» **PROVIDED RECORDS**:
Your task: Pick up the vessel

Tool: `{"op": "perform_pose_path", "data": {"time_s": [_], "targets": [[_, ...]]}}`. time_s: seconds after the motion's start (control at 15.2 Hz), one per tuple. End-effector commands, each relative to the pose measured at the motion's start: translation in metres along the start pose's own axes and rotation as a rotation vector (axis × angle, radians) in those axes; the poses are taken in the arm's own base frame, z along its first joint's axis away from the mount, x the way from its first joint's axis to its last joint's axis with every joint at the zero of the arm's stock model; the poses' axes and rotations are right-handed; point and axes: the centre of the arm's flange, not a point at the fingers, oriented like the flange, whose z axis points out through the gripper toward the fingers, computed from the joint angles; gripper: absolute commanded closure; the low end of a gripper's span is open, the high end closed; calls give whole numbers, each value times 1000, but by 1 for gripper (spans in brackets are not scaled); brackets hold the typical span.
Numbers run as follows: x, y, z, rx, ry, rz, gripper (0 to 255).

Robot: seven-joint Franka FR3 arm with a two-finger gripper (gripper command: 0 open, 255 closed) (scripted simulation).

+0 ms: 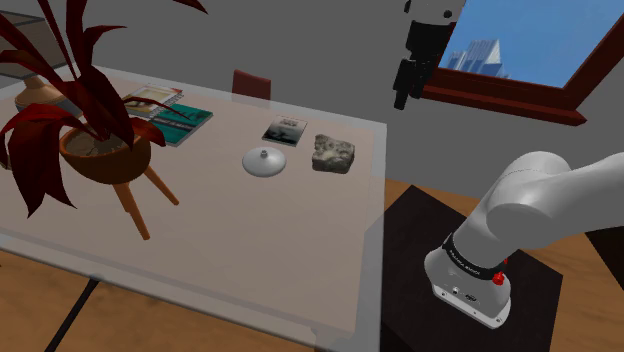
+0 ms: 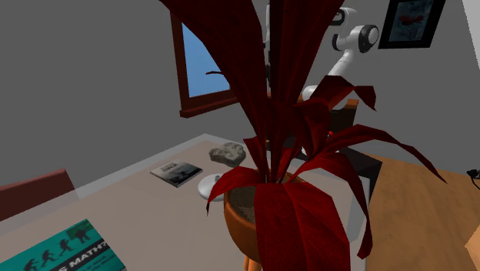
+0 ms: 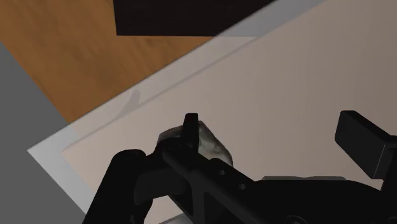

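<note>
The vessel is a low white lidded dish with a small knob, standing on the pale table between a potted plant and a grey rock. In the second exterior view, red leaves partly cover the vessel. My black gripper hangs high above the table's far corner, well above and to the shoulder view's right of the vessel, pointing down. In the wrist view the gripper is open, its fingers wide apart with nothing between them.
A grey rock lies right beside the vessel and shows behind one finger, rock. A small booklet, a teal book and a red-leaved plant in a three-legged pot share the table. A chair back stands behind it.
</note>
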Motion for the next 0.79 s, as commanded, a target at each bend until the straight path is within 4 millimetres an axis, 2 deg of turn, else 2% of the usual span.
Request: {"op": "perform_pose_path", "data": {"time_s": [0.0, 0.73], "targets": [[0, 0, 0, 0, 0, 0, 0], [113, -50, 72, -32, 31, 15, 0]]}}
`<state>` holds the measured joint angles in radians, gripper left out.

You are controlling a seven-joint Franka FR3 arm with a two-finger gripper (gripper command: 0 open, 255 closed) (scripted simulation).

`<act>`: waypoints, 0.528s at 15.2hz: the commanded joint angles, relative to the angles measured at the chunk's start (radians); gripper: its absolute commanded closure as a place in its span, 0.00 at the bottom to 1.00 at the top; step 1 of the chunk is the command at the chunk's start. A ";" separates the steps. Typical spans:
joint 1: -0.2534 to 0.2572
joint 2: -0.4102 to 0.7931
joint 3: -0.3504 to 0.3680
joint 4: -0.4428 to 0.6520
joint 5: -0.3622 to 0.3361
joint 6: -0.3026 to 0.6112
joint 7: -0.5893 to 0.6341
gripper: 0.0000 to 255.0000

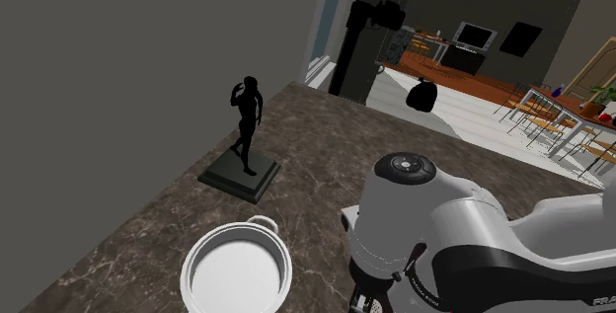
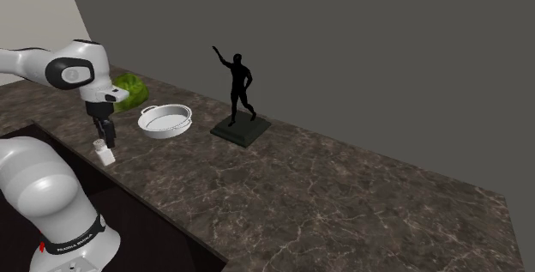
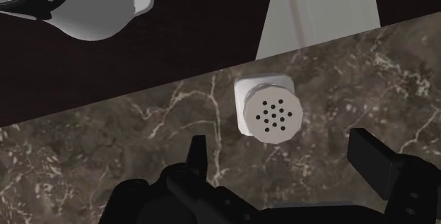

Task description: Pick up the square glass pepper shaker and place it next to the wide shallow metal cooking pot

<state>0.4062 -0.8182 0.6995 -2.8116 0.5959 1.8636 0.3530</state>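
**Open tool [image 2: 104,132] hangs over the shaker [image 2: 105,152], nothing held**

Shoulder view: the white arm [image 1: 449,224] fills the lower right. A white pot [image 1: 219,234] with two small loop handles stands on the dark marbled surface [image 1: 316,143] at the bottom, its inside bare. Beyond it, nearer the grey wall, a black statue [image 1: 247,123] of a standing figure rises from a square base. A room with tables and chairs shows past the surface's far end.

Second exterior view: the arm bends down at the view's left, and the tool points straight down just above the shaker. The shaker stands upright close to the surface's front edge. The pot sits apart from it, further in and to the view's right. A green lump [image 2: 130,90] lies behind the pot, and the statue stands well to the right.

Wrist view: the two black fingers [image 3: 198,155] stand wide apart and touch nothing. The shaker, pale with a square body and a round cap pierced with holes, stands just ahead of them, in line with the gap, near the surface's edge
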 commanded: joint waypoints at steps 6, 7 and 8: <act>-0.020 -0.022 -0.051 0.069 -0.053 -0.092 0.003 0.00; -0.020 -0.022 -0.051 0.069 -0.053 -0.092 0.003 0.00; -0.020 -0.022 -0.051 0.069 -0.053 -0.092 0.003 0.00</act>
<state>0.3865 -0.8407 0.6482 -2.7429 0.5434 1.7724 0.3556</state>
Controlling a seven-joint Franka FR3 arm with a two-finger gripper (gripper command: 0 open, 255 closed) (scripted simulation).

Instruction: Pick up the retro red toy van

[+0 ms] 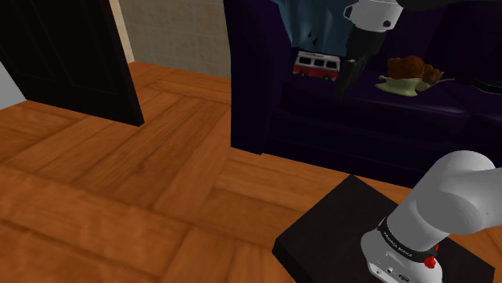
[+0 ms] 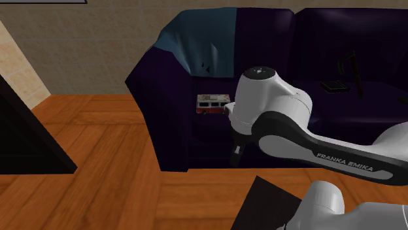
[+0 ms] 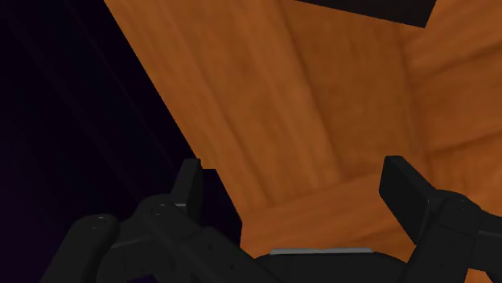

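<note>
Nearest the shoulder camera, the black stand sits on a wooden floor of broad orange-brown planks, and the white arm rises from it towards a dark purple sofa. In the second exterior view the arm's elbow and wrist cross in front of the sofa's seat. The claw hangs below the wrist against the sofa's front face. The wrist view looks down past the claw, whose two black fingers stand wide apart, released, with nothing between them. Beneath them are the floor planks and the dark edge of the sofa. Farther back, the red toy van stands upright on the seat cushion, close to the sofa's arm. It is red below and white above, with a row of windows, and its side faces the room. In the shoulder view the claw appears just to the right of the van, but it is lower and nearer the sofa's front edge than the van and does not touch it. Farther along the seat lies a pale dish holding brown lumps. A blue cloth is draped over the backrest behind the van. Beyond the sofa are a beige wall and a black panel at the shoulder view's left.
</note>
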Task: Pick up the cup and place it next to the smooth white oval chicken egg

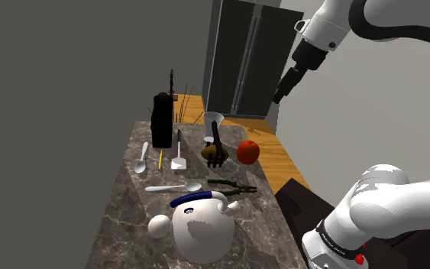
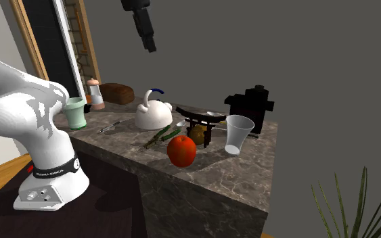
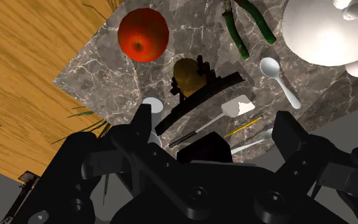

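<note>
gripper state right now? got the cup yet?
Gripper: open, fingers apart, holding nothing. The cup stands on the counter, untouched.

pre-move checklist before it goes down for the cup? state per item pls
1. Fingers open: ok. The gripper has its fingers standing apart in the wrist view.
2. Nothing held: ok.
3. Cup upright: ok, it stands at the far end of the table.
4. Gripper lined up over cup: not ok. It hangs high, and in the wrist view the cup sits beside one finger, not between the two.
5. Room for a finger around cup: cannot tell. A dark stand is close by it.
6. Drop spot by egg: ok. The tabletop is bare on the side away from the kettle.
</note>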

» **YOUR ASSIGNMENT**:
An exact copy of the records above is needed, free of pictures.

» **EXERCISE RESPONSE**:
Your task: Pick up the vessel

Tool: `{"op": "perform_pose_path", "data": {"time_s": [_], "targets": [[_, ...]]}}`. time_s: seconds after the motion's start (control at 15.2 Hz), one per tuple. End-effector commands, each relative to the pose measured at the motion's start: translation in metres along the start pose's own axes and rotation as a rotation vector (axis × angle, radians) in those axes; the poses are taken in the arm's own base frame, z along its first joint's axis away from the mount, x the way from its first joint's axis to its last joint's axis with every joint at the zero of the arm's stock model; the poses' axes and rotations are right-handed; point and axes: the centre of the arm's flange, not a point at the fingers, oriented like the flange, whose z axis points out through the gripper toward the fingers, computed from the joint angles; gripper: absolute commanded closure; the low end of a gripper's span is open, the high end closed; calls give whole numbers, each value times 1000, but by 1 for gripper (spans in brackets are not scaled); brackets hold the typical span.
Numbers run as follows: x, y, z, rx, ry, rz, gripper (0 to 255).

Robot: seven-joint Franka FR3 arm with a two-finger gripper (gripper command: 0 open, 255 closed) (scripted simulation).

+0 ms: 
+0 ms: 
+0 ms: 

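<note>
The vessel is a low white lidded dish with a small knob, standing on the pale table between a potted plant and a grey rock. In the second exterior view, red leaves partly cover the vessel. My black gripper hangs high above the table's far corner, well above and to the shoulder view's right of the vessel, pointing down. In the wrist view the gripper is open, its fingers wide apart with nothing between them.
A grey rock lies right beside the vessel and shows behind one finger, rock. A small booklet, a teal book and a red-leaved plant in a three-legged pot share the table. A chair back stands behind it.
</note>
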Motion for the next 0.79 s, as commanded, a target at each bend until the straight path is within 4 millimetres an axis, 2 deg of turn, else 2% of the usual span.
Request: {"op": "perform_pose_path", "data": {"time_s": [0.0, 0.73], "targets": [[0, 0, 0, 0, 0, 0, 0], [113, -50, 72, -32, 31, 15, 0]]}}
`<state>` holds the measured joint angles in radians, gripper left out.

You are controlling a seven-joint Franka FR3 arm with a two-finger gripper (gripper command: 0 open, 255 closed) (scripted simulation).

`<act>`: waypoints, 0.528s at 15.2hz: the commanded joint angles, relative to the angles measured at the chunk's start (radians); gripper: its absolute commanded closure as a place in its span, 0.00 at the bottom to 1.00 at the top; step 1 of the chunk is the command at the chunk's start. A ";" separates the steps. Typical spans:
joint 1: -0.2534 to 0.2572
joint 2: -0.4102 to 0.7931
joint 3: -0.3504 to 0.3680
joint 4: -0.4428 to 0.6520
joint 5: -0.3622 to 0.3361
joint 6: -0.3026 to 0.6112
joint 7: -0.5893 to 0.6341
gripper: 0.0000 to 255.0000


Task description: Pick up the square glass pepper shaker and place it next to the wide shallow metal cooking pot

<state>0.4062 -0.8182 0.6995 -2.8116 0.5959 1.8636 0.3530</state>
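**Open tool [image 2: 104,132] hangs over the shaker [image 2: 105,152], nothing held**

Shoulder view: the white arm [image 1: 449,224] fills the lower right. A white pot [image 1: 219,234] with two small loop handles stands on the dark marbled surface [image 1: 316,143] at the bottom, its inside bare. Beyond it, nearer the grey wall, a black statue [image 1: 247,123] of a standing figure rises from a square base. A room with tables and chairs shows past the surface's far end.

Second exterior view: the arm bends down at the view's left, and the tool points straight down just above the shaker. The shaker stands upright close to the surface's front edge. The pot sits apart from it, further in and to the view's right. A green lump [image 2: 130,90] lies behind the pot, and the statue stands well to the right.

Wrist view: the two black fingers [image 3: 198,155] stand wide apart and touch nothing. The shaker, pale with a square body and a round cap pierced with holes, stands just ahead of them, in line with the gap, near the surface's edge
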 commanded: joint waypoints at steps 6, 7 and 8: <act>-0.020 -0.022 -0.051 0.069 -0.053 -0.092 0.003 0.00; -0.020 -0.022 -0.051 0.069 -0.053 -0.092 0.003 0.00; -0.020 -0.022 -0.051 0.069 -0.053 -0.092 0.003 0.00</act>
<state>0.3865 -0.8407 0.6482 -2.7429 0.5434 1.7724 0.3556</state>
Controlling a seven-joint Franka FR3 arm with a two-finger gripper (gripper command: 0 open, 255 closed) (scripted simulation).

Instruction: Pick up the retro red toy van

[+0 ms] 
[+0 ms] 
[+0 ms] 

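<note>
Nearest the shoulder camera, the black stand sits on a wooden floor of broad orange-brown planks, and the white arm rises from it towards a dark purple sofa. In the second exterior view the arm's elbow and wrist cross in front of the sofa's seat. The claw hangs below the wrist against the sofa's front face. The wrist view looks down past the claw, whose two black fingers stand wide apart, released, with nothing between them. Beneath them are the floor planks and the dark edge of the sofa. Farther back, the red toy van stands upright on the seat cushion, close to the sofa's arm. It is red below and white above, with a row of windows, and its side faces the room. In the shoulder view the claw appears just to the right of the van, but it is lower and nearer the sofa's front edge than the van and does not touch it. Farther along the seat lies a pale dish holding brown lumps. A blue cloth is draped over the backrest behind the van. Beyond the sofa are a beige wall and a black panel at the shoulder view's left.
</note>
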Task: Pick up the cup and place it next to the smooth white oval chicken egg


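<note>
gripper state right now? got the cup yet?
Gripper: open, fingers apart, holding nothing. The cup stands on the counter, untouched.

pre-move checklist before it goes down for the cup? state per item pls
1. Fingers open: ok. The gripper has its fingers standing apart in the wrist view.
2. Nothing held: ok.
3. Cup upright: ok, it stands at the far end of the table.
4. Gripper lined up over cup: not ok. It hangs high, and in the wrist view the cup sits beside one finger, not between the two.
5. Room for a finger around cup: cannot tell. A dark stand is close by it.
6. Drop spot by egg: ok. The tabletop is bare on the side away from the kettle.
</note>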

This output requires nothing further.